Stone-Cold Bust
For nearly half a century the United States has driven much of the world bat shit crazy with its insane War on Drugs. That undertaking even trumped the other obsession of waging war on terrorism when, in May 2001, President George W. Bush authorized a payment of $43 million to the Taliban regime in Afghanistan as a bribe to eradicate that nation’s opium crop. Four months later Osama bin Laden and his al-Qaeda, protected by that same Taliban, launched the infamous 9/11 attacks on the World Trade Center and Pentagon.
But one need not travel to Afghanistan for comparable examples of the disastrous consequences of the War on Drugs. Just look south. Mexico, in particular, has been torn apart by what is in effect a civil war between drug lords and the federal police over who controls public life. But now, finally, Mexico and other Latin American countries are showing signs of having had enough.

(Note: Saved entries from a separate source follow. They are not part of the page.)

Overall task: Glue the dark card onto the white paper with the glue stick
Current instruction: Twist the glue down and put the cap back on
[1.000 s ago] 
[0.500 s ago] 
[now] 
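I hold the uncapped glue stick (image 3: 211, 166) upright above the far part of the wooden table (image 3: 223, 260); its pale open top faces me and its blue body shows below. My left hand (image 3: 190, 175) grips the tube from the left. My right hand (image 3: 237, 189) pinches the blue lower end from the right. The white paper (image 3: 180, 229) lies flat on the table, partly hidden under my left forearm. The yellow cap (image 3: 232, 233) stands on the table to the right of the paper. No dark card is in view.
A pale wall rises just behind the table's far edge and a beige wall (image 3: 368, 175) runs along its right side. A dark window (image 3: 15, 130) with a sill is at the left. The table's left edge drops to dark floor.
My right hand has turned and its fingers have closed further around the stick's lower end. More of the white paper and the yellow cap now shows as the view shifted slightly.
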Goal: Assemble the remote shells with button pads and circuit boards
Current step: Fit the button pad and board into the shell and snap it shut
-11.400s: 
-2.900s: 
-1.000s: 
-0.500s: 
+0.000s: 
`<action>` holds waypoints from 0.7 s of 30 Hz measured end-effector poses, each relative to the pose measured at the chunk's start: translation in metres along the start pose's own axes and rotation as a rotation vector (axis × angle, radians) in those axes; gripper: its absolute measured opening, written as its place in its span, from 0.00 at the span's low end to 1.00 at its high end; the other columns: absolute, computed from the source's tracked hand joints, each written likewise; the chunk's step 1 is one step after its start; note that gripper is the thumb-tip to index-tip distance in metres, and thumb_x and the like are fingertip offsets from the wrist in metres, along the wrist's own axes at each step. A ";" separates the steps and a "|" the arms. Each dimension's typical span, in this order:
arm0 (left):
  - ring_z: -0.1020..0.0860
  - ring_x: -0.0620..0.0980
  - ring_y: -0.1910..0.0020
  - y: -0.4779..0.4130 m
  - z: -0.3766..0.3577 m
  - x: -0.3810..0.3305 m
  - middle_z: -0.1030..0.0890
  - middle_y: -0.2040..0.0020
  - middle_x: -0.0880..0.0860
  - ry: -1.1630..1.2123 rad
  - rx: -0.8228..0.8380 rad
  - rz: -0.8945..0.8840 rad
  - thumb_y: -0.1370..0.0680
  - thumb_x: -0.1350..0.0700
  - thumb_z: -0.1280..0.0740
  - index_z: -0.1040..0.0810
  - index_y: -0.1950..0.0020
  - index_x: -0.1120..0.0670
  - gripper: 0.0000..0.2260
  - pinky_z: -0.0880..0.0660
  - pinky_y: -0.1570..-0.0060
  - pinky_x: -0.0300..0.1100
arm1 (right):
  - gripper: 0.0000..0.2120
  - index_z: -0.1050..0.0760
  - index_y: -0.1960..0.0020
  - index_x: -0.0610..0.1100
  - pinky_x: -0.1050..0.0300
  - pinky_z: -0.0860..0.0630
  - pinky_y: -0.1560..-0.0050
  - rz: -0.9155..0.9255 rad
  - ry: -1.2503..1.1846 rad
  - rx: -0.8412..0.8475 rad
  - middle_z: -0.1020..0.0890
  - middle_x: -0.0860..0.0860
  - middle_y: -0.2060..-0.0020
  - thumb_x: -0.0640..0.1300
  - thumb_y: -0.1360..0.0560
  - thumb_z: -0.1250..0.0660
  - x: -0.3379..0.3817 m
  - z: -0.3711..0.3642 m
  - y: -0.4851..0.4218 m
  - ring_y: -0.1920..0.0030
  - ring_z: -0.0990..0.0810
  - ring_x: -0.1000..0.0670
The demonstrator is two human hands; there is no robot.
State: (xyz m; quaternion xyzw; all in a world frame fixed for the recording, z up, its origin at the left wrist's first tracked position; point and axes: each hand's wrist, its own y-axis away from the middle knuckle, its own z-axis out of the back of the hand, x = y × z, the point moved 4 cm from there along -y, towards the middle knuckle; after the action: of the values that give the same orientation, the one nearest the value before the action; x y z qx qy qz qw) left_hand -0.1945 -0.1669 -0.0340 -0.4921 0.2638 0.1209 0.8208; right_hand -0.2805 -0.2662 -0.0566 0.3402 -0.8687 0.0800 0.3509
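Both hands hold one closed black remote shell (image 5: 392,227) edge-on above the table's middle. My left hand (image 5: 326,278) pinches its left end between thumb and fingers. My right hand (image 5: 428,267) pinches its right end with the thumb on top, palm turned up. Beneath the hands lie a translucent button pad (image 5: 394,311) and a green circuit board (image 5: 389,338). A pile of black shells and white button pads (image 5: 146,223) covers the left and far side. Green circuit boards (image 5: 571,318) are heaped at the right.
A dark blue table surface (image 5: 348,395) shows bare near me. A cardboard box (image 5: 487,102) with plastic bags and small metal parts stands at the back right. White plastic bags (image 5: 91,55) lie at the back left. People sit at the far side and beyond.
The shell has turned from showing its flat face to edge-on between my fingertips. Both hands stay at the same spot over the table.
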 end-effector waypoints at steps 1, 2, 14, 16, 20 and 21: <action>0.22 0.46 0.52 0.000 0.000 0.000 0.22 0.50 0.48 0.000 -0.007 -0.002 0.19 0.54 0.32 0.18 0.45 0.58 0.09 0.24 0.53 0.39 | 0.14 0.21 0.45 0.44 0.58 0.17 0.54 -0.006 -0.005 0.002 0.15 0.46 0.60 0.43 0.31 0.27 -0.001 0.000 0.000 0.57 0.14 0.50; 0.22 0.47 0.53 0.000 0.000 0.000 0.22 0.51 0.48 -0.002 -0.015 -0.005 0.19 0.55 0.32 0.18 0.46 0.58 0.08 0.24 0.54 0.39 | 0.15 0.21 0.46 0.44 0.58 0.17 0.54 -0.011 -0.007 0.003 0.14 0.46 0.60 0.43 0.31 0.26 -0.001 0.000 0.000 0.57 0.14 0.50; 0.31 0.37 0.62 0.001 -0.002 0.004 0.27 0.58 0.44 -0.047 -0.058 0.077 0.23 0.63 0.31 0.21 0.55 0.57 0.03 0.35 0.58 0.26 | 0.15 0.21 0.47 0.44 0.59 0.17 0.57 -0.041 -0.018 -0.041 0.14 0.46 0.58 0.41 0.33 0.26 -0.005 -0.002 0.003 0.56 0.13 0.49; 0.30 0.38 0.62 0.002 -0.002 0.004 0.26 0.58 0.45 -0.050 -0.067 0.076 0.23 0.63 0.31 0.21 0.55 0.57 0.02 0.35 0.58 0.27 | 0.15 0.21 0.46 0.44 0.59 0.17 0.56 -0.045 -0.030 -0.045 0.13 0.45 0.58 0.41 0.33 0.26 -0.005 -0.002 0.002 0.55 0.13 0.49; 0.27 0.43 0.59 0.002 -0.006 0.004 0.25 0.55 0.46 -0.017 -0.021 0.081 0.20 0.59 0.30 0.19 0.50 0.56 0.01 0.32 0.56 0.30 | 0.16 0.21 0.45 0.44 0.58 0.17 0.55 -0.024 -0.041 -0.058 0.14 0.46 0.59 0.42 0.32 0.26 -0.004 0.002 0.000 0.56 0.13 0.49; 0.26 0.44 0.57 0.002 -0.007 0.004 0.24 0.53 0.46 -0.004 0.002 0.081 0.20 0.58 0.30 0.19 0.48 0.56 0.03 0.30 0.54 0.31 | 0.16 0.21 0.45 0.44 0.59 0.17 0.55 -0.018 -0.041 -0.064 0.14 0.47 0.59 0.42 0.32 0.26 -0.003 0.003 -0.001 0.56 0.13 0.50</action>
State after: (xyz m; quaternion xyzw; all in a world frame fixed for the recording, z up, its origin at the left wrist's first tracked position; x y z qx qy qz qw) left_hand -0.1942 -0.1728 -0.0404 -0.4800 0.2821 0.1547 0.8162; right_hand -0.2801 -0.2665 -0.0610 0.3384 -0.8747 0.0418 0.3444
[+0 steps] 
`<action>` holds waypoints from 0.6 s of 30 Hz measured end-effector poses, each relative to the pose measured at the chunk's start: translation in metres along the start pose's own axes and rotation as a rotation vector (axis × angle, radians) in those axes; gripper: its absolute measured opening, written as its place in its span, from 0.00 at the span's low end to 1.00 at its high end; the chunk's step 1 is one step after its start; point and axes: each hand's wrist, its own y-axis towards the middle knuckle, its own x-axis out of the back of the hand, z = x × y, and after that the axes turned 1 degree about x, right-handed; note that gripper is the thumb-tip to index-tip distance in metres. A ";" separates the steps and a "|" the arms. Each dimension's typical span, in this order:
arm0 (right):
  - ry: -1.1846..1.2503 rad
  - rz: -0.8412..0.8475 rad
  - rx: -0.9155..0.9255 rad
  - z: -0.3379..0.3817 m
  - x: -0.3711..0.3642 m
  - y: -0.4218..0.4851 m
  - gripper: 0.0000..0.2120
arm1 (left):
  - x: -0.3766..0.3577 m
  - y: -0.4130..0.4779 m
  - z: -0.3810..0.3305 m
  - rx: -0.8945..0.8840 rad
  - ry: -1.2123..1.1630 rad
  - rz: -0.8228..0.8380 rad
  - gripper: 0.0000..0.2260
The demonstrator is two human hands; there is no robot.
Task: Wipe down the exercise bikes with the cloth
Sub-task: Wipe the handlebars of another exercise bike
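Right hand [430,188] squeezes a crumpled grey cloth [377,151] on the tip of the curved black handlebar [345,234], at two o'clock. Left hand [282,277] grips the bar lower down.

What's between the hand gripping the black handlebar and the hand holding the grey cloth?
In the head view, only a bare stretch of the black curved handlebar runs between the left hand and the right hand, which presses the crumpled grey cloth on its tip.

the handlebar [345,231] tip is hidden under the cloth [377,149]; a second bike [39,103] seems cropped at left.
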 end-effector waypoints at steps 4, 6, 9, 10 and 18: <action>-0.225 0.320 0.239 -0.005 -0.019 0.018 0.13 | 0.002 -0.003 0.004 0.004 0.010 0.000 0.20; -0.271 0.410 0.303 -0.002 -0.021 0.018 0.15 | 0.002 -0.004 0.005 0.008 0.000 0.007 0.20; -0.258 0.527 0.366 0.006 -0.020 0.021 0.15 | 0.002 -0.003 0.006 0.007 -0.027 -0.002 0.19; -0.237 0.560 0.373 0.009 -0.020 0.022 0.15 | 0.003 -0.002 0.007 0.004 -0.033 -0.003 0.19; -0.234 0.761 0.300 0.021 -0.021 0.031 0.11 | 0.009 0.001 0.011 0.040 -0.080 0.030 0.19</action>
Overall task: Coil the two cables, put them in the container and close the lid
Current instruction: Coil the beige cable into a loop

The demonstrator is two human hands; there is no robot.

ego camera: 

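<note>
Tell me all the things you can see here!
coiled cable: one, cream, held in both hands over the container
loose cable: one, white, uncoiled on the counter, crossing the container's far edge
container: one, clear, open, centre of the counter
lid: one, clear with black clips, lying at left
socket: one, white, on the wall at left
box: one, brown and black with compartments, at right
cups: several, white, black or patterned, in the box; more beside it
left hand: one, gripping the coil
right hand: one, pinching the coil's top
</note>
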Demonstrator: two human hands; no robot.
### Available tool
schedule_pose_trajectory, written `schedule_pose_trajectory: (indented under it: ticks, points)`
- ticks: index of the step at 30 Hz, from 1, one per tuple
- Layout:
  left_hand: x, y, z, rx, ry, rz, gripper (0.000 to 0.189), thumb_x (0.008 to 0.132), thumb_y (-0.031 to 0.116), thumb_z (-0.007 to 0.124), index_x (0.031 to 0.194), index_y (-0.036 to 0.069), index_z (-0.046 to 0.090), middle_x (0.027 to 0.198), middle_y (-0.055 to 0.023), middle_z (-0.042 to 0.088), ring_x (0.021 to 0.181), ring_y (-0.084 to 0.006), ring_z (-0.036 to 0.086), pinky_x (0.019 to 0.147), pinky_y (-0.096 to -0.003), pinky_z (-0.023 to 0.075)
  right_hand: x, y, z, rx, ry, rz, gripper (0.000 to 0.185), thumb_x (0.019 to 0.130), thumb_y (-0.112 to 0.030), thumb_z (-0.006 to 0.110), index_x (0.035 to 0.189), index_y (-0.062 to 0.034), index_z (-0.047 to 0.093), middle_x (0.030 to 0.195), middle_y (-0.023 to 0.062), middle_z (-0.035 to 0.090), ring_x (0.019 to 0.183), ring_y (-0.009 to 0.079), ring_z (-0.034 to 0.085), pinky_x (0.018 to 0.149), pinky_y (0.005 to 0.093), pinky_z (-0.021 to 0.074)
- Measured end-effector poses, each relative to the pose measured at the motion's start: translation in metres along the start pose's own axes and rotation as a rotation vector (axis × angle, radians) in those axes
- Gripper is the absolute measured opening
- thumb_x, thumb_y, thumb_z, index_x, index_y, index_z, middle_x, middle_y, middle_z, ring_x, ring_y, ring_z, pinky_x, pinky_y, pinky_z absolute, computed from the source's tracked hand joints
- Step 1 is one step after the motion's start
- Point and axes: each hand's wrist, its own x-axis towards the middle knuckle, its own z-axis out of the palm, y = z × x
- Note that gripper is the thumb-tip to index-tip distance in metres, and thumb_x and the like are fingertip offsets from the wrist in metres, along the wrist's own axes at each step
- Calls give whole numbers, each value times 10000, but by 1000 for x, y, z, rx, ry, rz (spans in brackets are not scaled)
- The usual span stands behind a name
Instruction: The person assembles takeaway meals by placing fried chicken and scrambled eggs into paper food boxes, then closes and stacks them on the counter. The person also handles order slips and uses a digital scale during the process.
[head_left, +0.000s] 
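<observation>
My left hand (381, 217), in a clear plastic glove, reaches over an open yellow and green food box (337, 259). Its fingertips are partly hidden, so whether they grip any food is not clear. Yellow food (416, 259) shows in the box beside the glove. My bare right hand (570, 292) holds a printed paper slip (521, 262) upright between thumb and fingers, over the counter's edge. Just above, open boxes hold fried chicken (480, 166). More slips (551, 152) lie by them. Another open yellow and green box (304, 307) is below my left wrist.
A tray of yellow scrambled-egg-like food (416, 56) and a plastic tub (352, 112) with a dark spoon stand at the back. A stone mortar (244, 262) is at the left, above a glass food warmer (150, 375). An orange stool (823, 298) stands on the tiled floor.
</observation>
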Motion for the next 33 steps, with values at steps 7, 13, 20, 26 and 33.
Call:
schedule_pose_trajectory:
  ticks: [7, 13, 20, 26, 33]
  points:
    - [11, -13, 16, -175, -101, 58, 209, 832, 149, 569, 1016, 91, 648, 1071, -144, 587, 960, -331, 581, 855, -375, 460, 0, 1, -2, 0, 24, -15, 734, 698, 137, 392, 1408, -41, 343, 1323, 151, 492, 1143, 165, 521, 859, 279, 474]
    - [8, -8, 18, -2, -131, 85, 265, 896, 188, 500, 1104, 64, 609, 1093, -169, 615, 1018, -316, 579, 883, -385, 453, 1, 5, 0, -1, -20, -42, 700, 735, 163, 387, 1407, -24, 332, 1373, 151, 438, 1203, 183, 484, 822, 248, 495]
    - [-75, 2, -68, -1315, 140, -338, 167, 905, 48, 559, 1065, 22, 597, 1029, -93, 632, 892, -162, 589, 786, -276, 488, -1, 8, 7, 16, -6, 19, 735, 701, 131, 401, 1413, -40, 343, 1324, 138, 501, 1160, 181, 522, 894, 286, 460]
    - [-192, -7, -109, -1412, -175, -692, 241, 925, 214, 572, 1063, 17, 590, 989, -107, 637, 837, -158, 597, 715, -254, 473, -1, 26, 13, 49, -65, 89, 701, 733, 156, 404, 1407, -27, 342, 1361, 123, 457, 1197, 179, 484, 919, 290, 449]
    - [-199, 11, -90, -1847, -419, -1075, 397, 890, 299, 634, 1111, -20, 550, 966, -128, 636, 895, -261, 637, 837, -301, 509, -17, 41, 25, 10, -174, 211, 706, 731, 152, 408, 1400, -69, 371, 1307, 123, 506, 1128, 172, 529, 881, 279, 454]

In November 2015 Mexico’s supreme court laid the groundwork for legalizing marijuana by determining that it is a protected human right for individuals to grow and smoke weed for personal use. The New York Times reported, “The decision reflects a changing dynamic in Mexico, where for decades the American-backed antidrug campaign has produced much upheaval but few lasting victories.… The country, dispirited by the ceaseless campaign against traffickers, remains engulfed in violence.”